Why a Second Bet on Direct Bookings Paid Off
Grace Oghenejobo had tried direct bookings before. It didn't scale.
Amy Fine House, her 40-property operation across Dallas County, had invested in a direct booking website early on. The idea was right: reduce OTA dependency, own the guest relationship, keep more margin. But the execution never scaled. Direct bookings hovered around 5% of revenue, functioning more as a side experiment than a real channel.
"At that point we had around 15 listings and were still experimenting," Grace explains. "It worked, but only at a small scale."
Most operators who've had that experience walk away from direct. Grace didn't. She made a second bet; and this time, the numbers moved.
A hybrid operator in a competitive market
Amy Fine House manages properties across two distinct segments of Dallas: downtown units serving event-driven short-term demand, and Uptown properties focused on longer corporate and relocation stays. It's a hybrid model that requires balancing two different guest profiles, two different pricing strategies, and two different definitions of what a successful booking looks like.
"We started very hands-on," Grace says. "At the beginning it was just a few units, and we were doing everything in-house: pricing, listings, guest communication. Direct bookings were not really structured as a channel."
As the portfolio grew past 15 properties toward 40, that hands-on approach hit a wall. OTA dependency wasn't just a margin problem, it was an operational risk. Connectivity issues with VRBO created double-booking exposure, and the fragmented tech stack couldn't keep up with the complexity of managing two market segments simultaneously.
That operational friction forced a strategic rethink: consolidate everything around Guesty for distribution, and rebuild the direct booking infrastructure from scratch.
The second bet
The difference this time wasn't ambition — Grace had always wanted direct to work. It was the speed and integration of the new setup.
"We met Amirali, and what stood out immediately was how fast and simple the implementation was," she recalls. "Within days, the website was already live."
But speed was just the entry point. What changed structurally was that direct bookings went from being a standalone experiment to an integrated part of the business. Pricing was aligned with market rates and benchmarked against OTAs so guests could see the value of booking direct. Email capture was built into the booking journey, creating a guest database that could be marketed to over time. And for the first time, the team had visibility into which guests were returning — something that had been invisible when bookings were scattered across platforms.
Now we can actually track returning guests. Before, we had almost no visibility into that. You can't build loyalty if you can't measure it.
From 5% to 15%
Within three to four months, direct bookings grew from roughly 5% to 15% of revenue. For a 40-property operation, that shift represents meaningful margin improvement on every direct booking: commissions that stay in the business instead of going to a platform.

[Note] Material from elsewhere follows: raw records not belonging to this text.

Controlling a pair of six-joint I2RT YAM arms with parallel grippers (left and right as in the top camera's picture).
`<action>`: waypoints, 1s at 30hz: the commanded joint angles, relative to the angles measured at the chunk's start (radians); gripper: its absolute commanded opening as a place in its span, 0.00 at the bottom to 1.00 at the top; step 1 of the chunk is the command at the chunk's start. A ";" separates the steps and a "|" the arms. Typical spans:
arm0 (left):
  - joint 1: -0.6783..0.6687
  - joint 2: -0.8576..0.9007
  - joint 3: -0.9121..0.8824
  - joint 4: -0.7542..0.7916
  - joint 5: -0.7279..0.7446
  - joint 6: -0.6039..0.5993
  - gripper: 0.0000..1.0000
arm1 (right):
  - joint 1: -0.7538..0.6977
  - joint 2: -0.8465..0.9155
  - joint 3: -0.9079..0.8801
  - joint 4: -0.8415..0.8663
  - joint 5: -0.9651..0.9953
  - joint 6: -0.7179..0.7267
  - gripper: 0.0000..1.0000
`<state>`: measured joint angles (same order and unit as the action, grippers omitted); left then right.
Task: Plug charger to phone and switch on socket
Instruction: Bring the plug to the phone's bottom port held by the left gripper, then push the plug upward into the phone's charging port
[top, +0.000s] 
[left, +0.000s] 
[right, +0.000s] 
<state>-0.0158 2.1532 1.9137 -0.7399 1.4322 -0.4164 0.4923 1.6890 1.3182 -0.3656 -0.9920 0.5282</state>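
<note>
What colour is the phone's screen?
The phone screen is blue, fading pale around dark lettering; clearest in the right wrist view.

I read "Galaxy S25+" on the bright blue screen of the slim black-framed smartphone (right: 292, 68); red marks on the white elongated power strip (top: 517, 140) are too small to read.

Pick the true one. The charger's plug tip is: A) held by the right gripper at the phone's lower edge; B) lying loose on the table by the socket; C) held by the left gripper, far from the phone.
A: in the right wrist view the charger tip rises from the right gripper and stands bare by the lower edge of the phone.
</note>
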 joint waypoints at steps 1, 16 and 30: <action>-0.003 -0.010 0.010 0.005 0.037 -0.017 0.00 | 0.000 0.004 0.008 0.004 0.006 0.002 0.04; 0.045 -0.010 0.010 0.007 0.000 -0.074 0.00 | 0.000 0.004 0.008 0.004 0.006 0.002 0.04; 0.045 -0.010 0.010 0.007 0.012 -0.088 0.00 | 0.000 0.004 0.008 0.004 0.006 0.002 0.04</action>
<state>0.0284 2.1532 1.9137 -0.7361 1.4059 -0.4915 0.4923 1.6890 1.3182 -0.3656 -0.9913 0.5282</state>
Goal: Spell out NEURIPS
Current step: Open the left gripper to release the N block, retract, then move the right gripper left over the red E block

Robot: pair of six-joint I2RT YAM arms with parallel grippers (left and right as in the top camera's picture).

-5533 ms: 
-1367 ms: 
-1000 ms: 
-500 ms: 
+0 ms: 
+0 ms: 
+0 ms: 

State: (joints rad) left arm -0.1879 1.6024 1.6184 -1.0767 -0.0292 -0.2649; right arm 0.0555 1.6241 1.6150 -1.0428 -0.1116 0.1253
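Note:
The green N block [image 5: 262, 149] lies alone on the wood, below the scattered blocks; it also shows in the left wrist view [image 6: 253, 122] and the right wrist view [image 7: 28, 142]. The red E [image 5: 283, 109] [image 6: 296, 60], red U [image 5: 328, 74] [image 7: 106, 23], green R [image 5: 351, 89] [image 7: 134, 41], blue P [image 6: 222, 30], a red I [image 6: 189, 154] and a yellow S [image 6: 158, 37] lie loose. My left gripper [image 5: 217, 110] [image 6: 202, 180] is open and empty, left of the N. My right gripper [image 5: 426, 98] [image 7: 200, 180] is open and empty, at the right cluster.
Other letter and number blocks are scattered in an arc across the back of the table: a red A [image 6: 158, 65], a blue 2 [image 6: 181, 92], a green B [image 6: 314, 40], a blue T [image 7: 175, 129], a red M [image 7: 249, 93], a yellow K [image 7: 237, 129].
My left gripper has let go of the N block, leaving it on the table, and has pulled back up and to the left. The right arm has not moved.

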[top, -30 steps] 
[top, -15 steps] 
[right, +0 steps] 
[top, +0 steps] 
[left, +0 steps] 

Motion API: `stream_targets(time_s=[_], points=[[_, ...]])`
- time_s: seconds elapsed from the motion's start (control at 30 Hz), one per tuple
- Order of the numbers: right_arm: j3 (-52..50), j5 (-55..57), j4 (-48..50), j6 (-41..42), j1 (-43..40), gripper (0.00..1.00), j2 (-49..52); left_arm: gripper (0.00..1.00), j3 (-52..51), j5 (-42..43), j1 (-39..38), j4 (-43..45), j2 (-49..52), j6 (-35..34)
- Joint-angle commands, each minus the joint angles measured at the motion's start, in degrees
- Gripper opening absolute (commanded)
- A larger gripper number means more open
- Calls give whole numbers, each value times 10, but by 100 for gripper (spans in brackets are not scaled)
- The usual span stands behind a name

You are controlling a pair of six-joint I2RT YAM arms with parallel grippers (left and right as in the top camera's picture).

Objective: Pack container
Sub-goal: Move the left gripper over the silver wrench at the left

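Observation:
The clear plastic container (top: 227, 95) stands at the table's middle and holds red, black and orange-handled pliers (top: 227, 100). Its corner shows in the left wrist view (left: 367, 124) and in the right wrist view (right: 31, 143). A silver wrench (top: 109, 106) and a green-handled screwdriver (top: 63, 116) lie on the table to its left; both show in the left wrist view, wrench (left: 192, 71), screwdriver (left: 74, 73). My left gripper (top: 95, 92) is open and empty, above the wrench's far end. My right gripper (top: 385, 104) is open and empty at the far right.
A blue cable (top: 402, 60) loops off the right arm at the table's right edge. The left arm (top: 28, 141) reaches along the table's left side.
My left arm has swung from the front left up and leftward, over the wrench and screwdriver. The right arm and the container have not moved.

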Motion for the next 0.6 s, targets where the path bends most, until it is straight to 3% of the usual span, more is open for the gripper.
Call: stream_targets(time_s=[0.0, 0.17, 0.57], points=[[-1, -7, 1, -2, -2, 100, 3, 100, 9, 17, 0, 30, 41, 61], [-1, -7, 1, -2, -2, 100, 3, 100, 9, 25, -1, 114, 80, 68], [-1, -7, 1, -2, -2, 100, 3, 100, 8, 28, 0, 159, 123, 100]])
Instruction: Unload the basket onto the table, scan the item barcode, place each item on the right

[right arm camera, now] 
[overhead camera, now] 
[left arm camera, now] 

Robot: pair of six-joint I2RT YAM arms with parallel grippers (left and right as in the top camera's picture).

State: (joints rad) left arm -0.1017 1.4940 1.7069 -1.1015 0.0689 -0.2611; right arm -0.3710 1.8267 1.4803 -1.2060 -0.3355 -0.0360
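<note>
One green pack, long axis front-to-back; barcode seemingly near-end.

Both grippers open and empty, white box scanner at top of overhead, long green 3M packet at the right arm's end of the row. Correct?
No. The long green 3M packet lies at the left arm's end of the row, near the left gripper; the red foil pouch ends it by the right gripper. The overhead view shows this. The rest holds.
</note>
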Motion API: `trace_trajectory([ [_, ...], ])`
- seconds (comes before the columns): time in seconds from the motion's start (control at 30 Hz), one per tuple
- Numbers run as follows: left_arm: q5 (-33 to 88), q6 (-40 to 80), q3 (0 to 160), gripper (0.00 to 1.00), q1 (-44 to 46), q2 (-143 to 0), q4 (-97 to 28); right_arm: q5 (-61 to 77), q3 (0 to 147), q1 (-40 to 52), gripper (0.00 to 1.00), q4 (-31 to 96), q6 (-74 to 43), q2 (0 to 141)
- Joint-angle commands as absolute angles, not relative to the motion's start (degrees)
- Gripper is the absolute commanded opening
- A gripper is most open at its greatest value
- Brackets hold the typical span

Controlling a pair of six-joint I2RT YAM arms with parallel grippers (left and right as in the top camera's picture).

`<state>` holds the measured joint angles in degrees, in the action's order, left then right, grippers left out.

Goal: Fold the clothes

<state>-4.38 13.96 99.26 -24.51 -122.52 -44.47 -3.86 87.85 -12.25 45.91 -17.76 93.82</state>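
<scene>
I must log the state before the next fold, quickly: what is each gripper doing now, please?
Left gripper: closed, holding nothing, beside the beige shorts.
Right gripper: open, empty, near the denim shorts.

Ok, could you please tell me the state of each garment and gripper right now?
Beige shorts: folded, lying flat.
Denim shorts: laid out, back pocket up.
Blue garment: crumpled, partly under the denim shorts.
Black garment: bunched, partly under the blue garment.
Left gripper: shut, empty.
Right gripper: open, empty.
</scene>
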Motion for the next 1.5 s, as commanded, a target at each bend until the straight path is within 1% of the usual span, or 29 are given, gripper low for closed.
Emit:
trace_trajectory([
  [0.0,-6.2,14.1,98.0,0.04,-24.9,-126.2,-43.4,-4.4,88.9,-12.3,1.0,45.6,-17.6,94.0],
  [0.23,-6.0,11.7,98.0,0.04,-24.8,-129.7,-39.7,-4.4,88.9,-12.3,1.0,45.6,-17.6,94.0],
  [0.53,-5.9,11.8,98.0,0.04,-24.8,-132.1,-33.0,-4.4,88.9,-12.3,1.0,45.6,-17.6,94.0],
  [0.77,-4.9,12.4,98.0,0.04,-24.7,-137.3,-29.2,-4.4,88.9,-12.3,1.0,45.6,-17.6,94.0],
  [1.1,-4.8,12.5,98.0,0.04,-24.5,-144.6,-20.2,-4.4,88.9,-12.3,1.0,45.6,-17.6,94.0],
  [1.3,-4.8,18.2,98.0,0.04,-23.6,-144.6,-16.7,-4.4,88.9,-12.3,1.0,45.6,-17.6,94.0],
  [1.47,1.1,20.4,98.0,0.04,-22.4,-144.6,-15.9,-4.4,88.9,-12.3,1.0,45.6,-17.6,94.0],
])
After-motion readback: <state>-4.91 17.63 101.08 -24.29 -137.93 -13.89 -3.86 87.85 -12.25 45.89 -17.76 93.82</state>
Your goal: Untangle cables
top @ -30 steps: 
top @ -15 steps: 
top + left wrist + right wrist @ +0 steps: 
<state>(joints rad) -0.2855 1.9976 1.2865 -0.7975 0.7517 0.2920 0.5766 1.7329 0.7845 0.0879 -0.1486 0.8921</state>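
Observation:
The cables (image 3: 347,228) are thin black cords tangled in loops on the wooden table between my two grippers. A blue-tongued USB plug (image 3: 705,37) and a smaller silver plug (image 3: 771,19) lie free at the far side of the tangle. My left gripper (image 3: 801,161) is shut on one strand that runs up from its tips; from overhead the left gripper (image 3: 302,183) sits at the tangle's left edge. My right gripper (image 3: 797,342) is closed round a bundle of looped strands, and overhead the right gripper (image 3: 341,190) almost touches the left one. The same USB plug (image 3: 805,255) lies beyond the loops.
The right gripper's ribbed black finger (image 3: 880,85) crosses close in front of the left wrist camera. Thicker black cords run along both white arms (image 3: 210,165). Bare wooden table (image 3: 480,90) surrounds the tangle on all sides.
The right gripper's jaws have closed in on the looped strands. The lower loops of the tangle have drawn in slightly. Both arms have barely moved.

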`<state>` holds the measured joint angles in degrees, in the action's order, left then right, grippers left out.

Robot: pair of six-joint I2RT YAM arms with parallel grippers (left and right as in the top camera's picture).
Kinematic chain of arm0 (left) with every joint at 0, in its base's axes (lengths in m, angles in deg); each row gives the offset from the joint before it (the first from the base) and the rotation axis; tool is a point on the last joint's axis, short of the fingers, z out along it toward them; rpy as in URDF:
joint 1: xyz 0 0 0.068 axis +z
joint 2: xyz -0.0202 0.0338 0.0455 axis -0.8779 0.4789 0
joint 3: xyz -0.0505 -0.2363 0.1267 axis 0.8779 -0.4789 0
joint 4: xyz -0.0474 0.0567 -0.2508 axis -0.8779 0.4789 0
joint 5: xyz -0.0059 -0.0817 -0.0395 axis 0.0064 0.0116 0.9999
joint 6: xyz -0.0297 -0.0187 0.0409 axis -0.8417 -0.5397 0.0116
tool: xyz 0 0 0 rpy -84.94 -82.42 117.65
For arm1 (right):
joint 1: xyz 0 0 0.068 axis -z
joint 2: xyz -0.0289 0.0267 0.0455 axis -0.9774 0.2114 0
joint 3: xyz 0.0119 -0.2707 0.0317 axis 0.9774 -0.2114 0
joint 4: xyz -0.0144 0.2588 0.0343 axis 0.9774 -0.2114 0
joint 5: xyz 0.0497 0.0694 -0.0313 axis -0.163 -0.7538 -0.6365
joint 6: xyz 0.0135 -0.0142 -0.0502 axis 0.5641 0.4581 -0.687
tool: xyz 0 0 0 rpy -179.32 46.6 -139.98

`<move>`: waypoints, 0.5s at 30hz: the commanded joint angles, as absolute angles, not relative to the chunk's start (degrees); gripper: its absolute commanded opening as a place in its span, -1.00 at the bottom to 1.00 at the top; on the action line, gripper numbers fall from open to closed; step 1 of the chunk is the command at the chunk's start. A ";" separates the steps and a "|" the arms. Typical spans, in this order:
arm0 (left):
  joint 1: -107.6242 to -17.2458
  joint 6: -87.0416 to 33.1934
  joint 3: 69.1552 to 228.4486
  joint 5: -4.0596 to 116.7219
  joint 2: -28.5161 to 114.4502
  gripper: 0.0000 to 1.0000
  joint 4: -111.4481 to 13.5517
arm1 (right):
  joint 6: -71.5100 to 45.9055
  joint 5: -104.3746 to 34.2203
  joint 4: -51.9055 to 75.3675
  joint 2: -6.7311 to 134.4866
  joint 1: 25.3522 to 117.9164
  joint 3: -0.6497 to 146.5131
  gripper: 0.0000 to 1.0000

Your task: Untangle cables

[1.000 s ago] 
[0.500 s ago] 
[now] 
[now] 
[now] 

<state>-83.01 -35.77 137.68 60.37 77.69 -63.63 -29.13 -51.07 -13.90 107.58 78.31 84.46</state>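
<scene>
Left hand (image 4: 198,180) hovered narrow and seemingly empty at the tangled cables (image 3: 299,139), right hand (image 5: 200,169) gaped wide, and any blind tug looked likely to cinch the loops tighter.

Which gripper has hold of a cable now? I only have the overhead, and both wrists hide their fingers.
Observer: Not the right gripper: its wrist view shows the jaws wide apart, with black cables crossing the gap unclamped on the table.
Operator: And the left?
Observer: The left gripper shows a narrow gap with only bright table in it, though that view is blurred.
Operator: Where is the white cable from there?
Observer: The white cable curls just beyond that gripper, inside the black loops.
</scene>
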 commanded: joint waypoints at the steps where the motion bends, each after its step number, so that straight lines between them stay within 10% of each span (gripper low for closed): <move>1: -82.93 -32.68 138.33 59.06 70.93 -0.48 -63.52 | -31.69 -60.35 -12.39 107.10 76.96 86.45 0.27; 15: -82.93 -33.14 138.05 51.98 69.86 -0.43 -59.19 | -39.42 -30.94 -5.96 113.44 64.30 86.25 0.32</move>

"That was a big shift for us," Grace says. "And we could actually see it in the numbers; not only in bookings, but in revenue growth."
What makes the result more striking is the context: this is an operator who had already tried direct and seen it stall. The problem wasn't willingness to invest in the channel, it was that the previous setup couldn't deliver at scale. The second time around, with integrated infrastructure and a clearer conversion path, the same operator in the same market produced a fundamentally different outcome.
The Hilton question
Grace frames the challenge of direct bookings through a lens that most vacation rental operators don't think about; but should.
Hilton is on OTAs, but people still go directly to Hilton. The question is how you achieve that same level of recognition within your own market.
Her answer isn't a single tactic. It's three things working together: brand trust built through reviews and referrals, targeted acquisition through Google Ads and SEO, and a direct booking infrastructure that can actually convert the demand once it arrives. Without all three, direct stays a nice idea that never scales.
"Your content needs to be simple and clear, and your pricing needs to reflect what the market is actually willing to pay," she adds. "That combination is what makes direct work."
It's a pragmatic view. Grace isn't romantic about direct bookings replacing OTAs. She sees them as complementary. But the margin difference and the guest relationship make direct the channel worth investing in.
What comes next
Grace is candid that the system isn't finished. Email marketing performance is still being optimized. Conversion rates through the direct funnel have room to improve. Social media and paid acquisition need to be integrated more tightly with the booking infrastructure.
"It's about combining technology, marketing, and operational discipline," she says. "The system only works when all of those elements are aligned."
But the foundation is in place, and for an operator who watched her first direct booking investment go nowhere, that foundation is worth more than the numbers alone suggest. The lesson isn't that direct bookings are easy. It's that the right infrastructure makes them possible.